-- About this exercise --
Scan the lines below for the word "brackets". Copy each line you find it in.

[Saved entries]
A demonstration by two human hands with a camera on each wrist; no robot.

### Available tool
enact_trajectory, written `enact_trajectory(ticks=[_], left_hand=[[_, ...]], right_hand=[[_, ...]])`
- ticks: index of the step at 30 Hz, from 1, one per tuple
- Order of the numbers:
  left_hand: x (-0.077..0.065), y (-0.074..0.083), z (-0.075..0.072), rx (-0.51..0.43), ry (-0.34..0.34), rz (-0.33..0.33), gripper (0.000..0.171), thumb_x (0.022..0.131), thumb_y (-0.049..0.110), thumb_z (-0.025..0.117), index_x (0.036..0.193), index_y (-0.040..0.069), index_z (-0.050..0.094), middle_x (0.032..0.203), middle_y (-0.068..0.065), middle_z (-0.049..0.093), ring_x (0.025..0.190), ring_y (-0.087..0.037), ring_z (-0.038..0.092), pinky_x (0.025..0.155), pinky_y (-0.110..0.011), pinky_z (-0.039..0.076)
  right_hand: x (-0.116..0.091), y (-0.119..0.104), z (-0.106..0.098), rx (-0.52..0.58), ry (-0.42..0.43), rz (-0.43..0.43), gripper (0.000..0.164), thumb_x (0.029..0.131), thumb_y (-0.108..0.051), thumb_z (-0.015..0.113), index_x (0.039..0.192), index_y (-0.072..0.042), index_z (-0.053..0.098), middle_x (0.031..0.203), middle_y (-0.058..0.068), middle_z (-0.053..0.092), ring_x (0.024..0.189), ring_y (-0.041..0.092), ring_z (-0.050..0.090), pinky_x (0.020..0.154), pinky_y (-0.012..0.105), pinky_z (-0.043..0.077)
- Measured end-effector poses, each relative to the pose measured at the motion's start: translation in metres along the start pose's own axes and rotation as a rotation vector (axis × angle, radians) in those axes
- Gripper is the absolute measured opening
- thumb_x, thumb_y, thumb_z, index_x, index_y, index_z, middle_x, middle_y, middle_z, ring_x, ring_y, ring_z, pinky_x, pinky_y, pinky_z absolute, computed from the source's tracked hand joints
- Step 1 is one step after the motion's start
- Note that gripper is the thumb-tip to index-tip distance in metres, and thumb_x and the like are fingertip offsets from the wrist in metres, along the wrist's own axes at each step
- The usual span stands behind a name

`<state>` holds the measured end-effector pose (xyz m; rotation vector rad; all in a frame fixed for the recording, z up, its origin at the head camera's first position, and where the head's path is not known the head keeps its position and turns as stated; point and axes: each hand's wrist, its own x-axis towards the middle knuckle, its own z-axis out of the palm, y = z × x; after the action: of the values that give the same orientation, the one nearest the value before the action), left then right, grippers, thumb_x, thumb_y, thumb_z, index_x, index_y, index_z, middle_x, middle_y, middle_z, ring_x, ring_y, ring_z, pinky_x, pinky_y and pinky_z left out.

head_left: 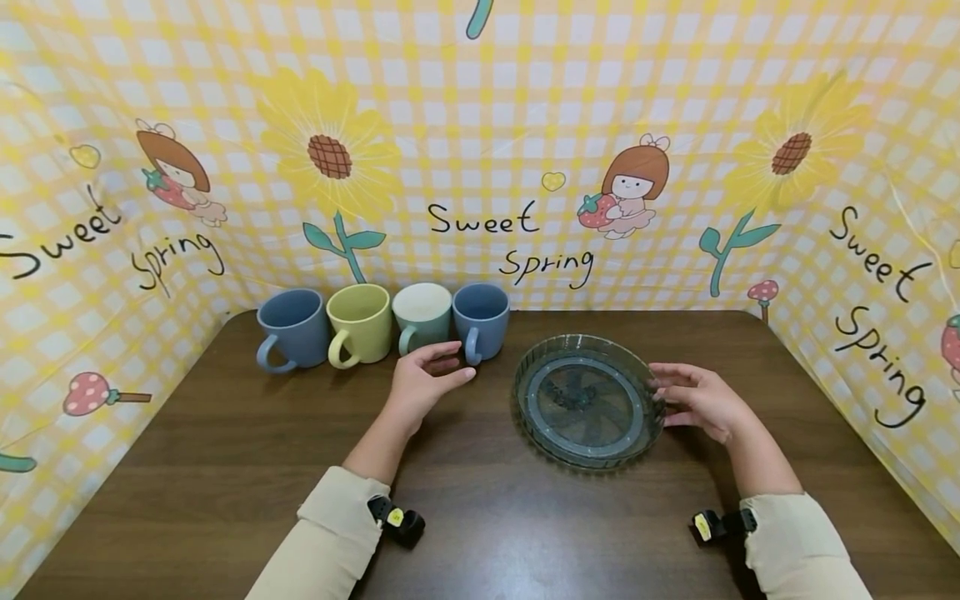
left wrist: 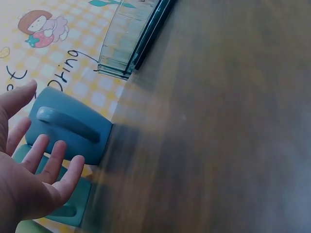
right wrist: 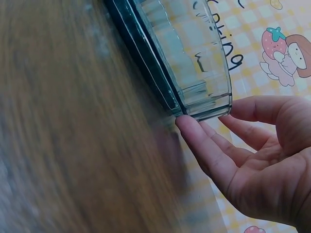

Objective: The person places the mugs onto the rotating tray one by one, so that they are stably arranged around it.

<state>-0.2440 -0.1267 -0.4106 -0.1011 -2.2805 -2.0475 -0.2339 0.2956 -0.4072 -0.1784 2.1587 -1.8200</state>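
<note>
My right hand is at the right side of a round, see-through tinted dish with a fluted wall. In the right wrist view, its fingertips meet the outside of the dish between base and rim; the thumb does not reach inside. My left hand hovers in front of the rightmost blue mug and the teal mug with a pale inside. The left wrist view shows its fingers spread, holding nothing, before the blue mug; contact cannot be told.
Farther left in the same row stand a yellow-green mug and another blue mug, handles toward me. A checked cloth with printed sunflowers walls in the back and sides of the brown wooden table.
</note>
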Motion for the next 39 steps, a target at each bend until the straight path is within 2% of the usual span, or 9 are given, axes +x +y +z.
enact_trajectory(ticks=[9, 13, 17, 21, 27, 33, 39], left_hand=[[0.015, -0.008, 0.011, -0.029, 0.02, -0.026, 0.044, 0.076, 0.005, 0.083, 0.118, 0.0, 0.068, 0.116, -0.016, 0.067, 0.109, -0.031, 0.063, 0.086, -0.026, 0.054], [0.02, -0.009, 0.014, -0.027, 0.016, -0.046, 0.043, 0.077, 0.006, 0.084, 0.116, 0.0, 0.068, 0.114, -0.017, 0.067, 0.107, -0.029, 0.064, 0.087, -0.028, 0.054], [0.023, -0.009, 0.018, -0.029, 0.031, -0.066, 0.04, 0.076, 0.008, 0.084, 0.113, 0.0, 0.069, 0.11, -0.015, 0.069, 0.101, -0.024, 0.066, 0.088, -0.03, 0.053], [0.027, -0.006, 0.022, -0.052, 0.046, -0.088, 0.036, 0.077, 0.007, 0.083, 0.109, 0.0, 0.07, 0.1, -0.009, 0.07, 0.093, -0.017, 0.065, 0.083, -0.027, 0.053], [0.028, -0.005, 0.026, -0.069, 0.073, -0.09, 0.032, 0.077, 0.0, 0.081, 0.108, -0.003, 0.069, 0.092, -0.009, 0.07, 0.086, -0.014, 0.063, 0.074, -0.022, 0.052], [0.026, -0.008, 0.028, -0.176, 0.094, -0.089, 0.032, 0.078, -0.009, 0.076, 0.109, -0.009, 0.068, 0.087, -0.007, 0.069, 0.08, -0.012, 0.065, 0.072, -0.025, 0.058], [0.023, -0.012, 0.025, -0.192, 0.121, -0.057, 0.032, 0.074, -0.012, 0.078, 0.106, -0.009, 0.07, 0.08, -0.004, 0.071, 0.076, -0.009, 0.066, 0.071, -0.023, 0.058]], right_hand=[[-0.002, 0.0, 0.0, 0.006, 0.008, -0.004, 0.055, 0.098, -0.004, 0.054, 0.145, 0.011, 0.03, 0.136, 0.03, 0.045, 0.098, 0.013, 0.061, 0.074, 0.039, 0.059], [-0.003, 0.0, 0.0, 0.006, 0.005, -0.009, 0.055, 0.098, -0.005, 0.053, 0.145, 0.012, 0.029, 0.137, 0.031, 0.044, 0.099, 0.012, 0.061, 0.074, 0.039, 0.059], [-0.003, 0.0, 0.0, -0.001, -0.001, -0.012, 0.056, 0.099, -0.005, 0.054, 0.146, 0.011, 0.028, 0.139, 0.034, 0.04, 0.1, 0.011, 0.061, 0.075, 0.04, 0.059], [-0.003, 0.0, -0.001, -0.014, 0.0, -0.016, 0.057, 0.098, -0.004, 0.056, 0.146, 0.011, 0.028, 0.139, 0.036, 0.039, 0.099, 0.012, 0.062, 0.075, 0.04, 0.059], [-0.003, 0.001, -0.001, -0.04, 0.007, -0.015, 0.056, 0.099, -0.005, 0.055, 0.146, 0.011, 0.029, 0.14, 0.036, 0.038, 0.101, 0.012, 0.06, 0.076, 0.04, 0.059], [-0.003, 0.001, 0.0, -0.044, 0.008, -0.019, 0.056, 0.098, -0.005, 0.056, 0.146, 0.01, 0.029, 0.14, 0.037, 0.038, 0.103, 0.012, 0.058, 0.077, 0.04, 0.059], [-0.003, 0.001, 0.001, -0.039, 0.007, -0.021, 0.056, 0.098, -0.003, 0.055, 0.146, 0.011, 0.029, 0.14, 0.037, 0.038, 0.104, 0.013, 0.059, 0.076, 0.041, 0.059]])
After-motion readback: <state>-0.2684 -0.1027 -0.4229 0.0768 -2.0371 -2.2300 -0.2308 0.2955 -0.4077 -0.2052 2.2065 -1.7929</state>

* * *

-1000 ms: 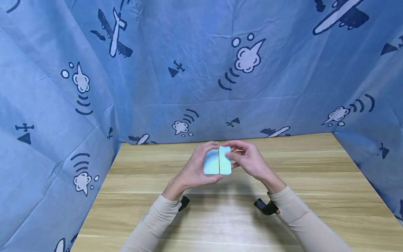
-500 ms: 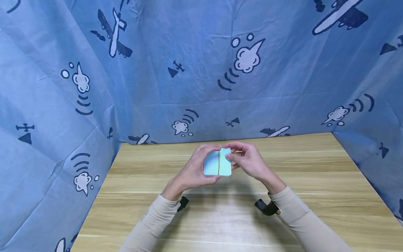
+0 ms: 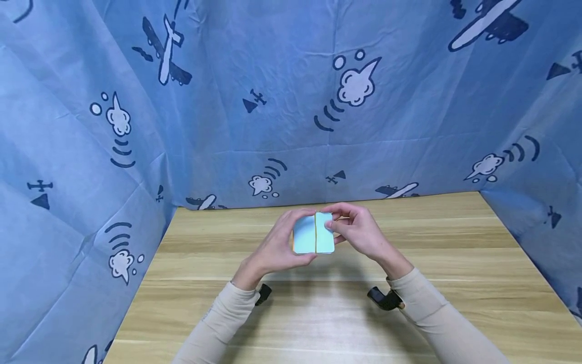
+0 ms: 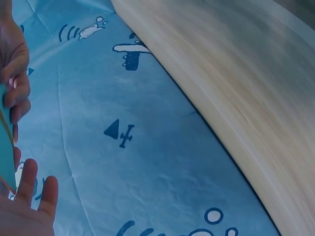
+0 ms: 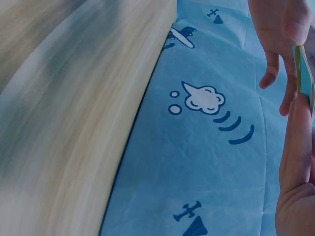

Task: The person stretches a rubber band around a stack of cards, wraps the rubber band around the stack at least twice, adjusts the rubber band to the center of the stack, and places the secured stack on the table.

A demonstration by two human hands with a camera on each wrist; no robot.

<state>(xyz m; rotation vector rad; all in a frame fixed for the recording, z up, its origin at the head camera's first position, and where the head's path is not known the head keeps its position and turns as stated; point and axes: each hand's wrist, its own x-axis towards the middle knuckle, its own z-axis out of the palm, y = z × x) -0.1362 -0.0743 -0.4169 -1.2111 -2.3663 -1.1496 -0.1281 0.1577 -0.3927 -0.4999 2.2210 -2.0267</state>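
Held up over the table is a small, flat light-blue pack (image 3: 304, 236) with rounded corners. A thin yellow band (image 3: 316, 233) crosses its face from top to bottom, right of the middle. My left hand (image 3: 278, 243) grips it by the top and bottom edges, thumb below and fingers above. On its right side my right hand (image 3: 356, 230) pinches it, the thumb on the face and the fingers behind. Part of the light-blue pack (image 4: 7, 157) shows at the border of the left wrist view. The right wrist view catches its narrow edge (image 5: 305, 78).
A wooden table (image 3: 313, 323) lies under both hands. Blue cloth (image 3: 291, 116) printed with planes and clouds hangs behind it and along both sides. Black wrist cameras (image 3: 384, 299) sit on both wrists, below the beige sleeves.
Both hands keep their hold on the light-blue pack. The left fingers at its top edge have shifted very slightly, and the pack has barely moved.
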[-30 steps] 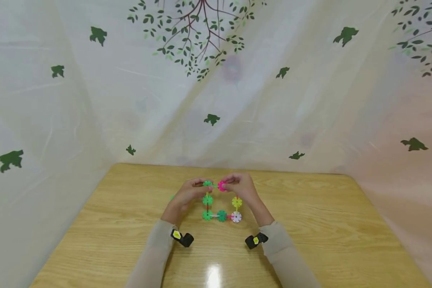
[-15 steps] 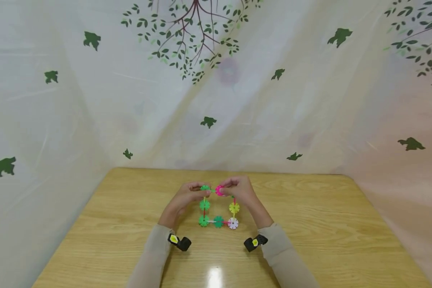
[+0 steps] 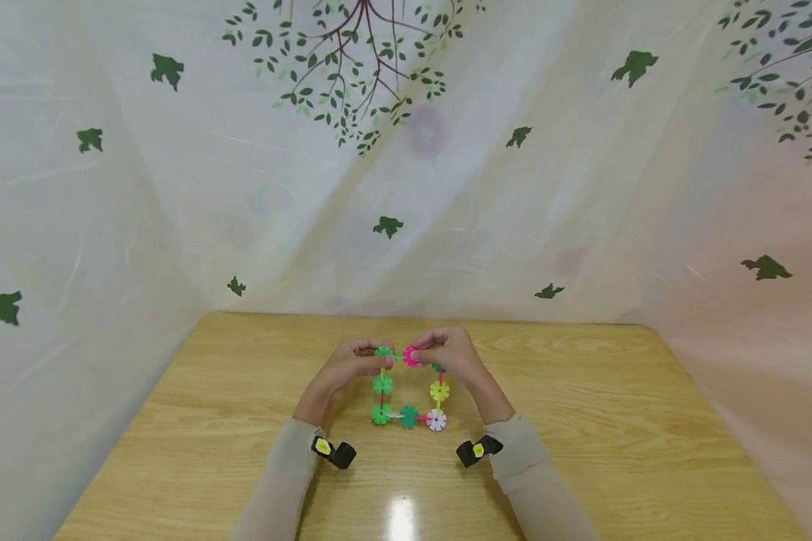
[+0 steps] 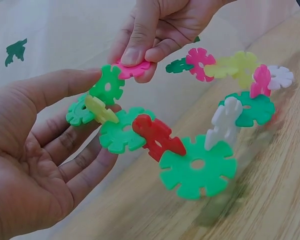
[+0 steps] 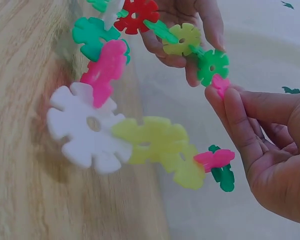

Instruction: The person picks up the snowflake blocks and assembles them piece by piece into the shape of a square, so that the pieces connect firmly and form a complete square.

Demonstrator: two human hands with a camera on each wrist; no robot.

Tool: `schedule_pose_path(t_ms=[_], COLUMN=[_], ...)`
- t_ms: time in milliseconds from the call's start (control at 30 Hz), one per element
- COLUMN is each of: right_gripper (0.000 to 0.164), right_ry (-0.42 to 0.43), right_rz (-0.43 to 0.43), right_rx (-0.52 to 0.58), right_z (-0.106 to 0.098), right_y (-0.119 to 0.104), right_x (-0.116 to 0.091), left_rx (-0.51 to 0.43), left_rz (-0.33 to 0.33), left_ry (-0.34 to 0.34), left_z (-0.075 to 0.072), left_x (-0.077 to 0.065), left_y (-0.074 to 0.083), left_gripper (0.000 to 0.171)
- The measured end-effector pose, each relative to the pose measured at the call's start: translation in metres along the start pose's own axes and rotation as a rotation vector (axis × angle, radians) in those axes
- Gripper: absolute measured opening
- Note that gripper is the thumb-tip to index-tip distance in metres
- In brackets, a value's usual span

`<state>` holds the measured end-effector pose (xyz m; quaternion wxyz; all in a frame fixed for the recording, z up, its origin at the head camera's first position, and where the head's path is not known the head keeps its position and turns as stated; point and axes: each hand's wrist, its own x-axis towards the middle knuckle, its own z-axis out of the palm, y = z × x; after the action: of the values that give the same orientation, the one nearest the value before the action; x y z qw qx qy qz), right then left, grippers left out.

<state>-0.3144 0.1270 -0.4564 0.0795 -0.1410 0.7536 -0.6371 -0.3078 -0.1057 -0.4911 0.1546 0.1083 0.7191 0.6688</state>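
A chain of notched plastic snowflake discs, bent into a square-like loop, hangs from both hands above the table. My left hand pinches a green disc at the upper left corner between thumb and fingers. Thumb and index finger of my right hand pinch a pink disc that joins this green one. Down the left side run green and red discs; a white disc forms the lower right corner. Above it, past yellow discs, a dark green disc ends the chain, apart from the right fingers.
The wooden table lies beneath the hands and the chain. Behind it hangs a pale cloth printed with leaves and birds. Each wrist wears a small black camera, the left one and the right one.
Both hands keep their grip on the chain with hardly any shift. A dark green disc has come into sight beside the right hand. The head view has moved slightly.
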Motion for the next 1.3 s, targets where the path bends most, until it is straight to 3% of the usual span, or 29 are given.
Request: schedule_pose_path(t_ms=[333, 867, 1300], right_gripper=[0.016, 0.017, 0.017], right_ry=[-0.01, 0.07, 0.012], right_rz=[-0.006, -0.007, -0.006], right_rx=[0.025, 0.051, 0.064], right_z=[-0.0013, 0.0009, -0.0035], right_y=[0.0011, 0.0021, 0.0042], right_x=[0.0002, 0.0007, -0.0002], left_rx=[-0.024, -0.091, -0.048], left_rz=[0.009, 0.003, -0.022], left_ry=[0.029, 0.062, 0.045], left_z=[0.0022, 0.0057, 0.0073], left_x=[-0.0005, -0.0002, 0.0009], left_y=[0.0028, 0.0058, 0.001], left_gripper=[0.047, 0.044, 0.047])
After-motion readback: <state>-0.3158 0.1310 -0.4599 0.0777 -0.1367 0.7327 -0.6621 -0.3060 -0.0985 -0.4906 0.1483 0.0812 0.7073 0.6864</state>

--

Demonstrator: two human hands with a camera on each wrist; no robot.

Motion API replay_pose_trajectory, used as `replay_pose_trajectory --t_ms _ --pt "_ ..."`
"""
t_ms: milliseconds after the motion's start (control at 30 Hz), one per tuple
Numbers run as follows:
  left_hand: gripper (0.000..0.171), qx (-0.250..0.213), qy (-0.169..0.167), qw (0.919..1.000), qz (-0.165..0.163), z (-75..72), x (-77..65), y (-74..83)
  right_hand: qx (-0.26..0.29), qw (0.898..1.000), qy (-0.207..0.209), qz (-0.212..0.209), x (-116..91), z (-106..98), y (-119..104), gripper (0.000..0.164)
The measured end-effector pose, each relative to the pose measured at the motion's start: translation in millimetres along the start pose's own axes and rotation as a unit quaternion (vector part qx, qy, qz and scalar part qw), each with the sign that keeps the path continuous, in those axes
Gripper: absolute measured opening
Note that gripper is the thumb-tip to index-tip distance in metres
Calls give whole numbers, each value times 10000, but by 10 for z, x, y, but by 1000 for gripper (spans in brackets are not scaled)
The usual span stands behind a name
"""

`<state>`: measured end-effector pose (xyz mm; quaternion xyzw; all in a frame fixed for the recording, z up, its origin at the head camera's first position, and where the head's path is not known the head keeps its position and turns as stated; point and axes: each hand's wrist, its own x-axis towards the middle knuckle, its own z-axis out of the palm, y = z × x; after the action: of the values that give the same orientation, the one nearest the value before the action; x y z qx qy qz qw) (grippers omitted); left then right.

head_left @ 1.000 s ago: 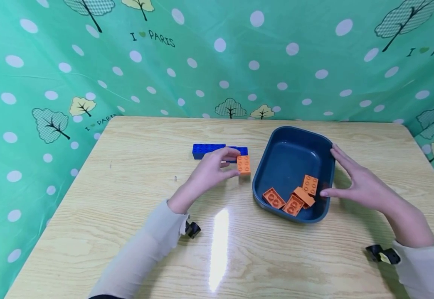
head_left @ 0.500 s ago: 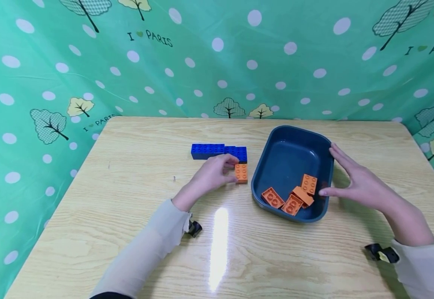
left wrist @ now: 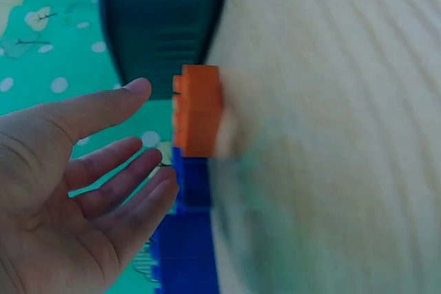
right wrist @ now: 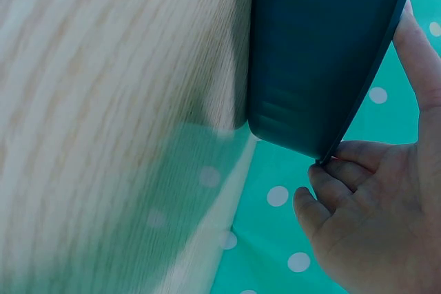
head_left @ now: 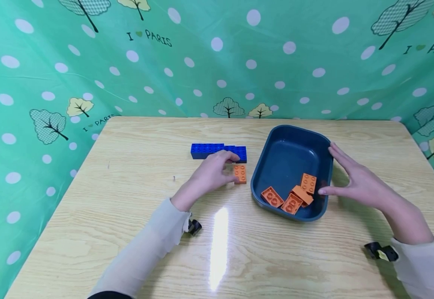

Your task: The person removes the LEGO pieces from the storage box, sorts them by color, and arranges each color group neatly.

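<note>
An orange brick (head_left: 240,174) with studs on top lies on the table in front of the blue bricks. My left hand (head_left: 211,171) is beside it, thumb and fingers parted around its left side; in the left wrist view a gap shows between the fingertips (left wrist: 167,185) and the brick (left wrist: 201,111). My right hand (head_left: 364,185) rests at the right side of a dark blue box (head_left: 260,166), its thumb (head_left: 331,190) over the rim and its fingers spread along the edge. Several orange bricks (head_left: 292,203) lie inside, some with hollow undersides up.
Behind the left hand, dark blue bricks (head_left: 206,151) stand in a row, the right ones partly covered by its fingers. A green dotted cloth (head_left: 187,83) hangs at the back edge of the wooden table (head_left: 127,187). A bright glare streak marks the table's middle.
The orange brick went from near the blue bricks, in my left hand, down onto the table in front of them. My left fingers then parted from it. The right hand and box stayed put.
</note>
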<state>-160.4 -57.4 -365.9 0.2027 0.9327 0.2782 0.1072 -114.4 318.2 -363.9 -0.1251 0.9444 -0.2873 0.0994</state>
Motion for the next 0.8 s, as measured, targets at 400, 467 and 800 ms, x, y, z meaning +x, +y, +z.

-- Output for this exercise --
- In brackets, a value's usual span
Calls give whole numbers, each value times 10000, but by 10 for z, x, y, but by 1000 for gripper (spans in brackets are not scaled)

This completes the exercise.